Having spent 3 years in various wards, community areas, clinics etc., there has always been one problem which many of my patients have been affected by; incontinence!
Incontinence can be urinary, faecal or both. Incontinence is not a disease, rather a sign of a lifestyle problem, or a symptom of a medical condition. It affects between 3 and 6 million people (!!!!), and many do not seek help until much later. This needs to change!
Types of incontinence
Stress incontinence -not actually related to stress! It means that there is pressure on the bladder due to pregnancy, being overweight, sneezing, lifting heavy objects and some medical conditions (such as prostate cancer). It happens because the pelvic floor and urinary sphincter are weakened.
Overactive bladder- this is when you feel a strong urge to urinate, as your bladder is not relaxed. This means your bladder doesn’t like any amount of urine, so is constantly telling you to get rid of it! This can be caused by the type of fluids you drink, like caffeine or alcohol. It may be due to dehydration, as small concentrated amounts of urine in the bladder will irritate it. A urinary tract infection (UTI) can also cause an overactive bladder, but this is easily ruled out through a urine dip.
Functional incontinence- This means that the incontinence is occurring as they are unable to reach the toilet on time, often due to immobility but also caused by Dementia or other physical/mental illnesses.
Mixed incontinence- As the name suggests, this is when there are two causes of incontinence. For example, a mix of stress and overactive bladder. Very common in women!

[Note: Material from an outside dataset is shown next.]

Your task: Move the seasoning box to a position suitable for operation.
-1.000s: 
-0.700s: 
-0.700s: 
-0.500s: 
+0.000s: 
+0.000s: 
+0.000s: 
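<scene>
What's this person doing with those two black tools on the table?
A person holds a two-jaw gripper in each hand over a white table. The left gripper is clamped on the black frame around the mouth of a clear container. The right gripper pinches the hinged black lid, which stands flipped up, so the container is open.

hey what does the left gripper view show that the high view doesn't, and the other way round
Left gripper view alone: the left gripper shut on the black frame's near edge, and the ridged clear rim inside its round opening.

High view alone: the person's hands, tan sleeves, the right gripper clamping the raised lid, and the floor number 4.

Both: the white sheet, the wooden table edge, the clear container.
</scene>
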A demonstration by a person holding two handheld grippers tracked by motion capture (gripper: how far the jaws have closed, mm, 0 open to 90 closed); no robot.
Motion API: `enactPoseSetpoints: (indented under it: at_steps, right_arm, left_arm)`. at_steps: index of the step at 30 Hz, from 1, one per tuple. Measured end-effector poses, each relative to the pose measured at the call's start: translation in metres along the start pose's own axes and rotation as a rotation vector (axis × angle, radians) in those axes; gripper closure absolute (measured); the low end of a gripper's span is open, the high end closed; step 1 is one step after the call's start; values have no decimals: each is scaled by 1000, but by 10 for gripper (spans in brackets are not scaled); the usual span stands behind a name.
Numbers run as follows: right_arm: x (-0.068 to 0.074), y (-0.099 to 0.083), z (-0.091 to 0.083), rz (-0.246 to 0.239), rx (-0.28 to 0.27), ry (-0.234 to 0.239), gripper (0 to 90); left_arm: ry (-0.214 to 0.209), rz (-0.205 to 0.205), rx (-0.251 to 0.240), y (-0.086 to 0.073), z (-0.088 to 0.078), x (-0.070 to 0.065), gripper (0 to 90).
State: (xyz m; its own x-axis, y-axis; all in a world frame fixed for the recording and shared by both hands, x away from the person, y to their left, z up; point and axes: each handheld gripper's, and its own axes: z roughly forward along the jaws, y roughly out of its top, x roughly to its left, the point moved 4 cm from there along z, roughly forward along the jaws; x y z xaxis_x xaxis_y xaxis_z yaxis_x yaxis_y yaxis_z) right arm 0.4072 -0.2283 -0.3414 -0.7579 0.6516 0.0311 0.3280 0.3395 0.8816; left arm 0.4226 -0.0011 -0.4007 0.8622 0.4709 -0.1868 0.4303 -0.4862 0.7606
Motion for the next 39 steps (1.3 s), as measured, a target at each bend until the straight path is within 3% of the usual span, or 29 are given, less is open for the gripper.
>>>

Total incontinence- This is the most severe, as there is no control over the bladder so there is constant leakage. This can be due to bladder abnormalities, spinal cord damage or bladder fistulas.
Faecal incontinence can be harmless or serious, so it’s important to know all the details! Diarrhoea and constipation are the most common causes. Chronic constipation can lead to a weakening of rectal and intestinal muscles, causing faecal leakage. This is common in people with Parkinson’s.
How can you prevent incontinence?
- Avoid/cut down on “bladder unfriendly” things such as caffeine, alcohol and spicy/acidic foods
- Regular exercise (the answer to everything!)
- Regular pelvic floor exercises
- Treat any constipation and diahorrea quickly
- Don’t strain during bowel movements, as this can weaken the muscles which control your bowel movements and only allow small amounts of faeces to pass
There are so many options, and it depends upon the persons health and mental capacity, as well as the type of incontinence they have.
Pelvic floor exercises– These strengthen the pelvic floor muscles, which is the most effective treatment for stress or childbirth related incontinence. They are undertaken for 12 weeks, and must be completed 3 times a day (8 contractions each time).
Bladder training- This is a method I’ve been doing accidentally in all my years as a waitress/student nurse (2 professions where emptying you bladder needs to be precisely scheduled with your many other tasks). It involves delaying the passing of urine for 5-10 minutes, in order to force the bladder to wait. Techniques to achieve this include crossing you legs, standing on your toes, distracting yourself or applying pressure to your perineum.
Medicinal- I won’t go too far into detail, as I’m not an expert just a keen observer. Medicinal treatment of incontinence only works for overactive or mixed incontinence, and it is not the first-line of treatment (in nurse-led services). Drugs such as Oxybutynin, Tolterodine, Darifenacin and Festoterodine. These drugs are either immediate or extended release, with extended release causing less side effects but interacting with more drugs. They work by inhibiting the parasympathetic nerve impulses, relaxing your bladder. However, it is highly important to educate your patients about the possibility of urinary retention with these drugs, and a bladder scan is required 4 weeks after starting these treatments.
So that’s your one stop blog about continence! I can highly recommend spoking with your local continence service, whether in hospital or community, as you learn so much!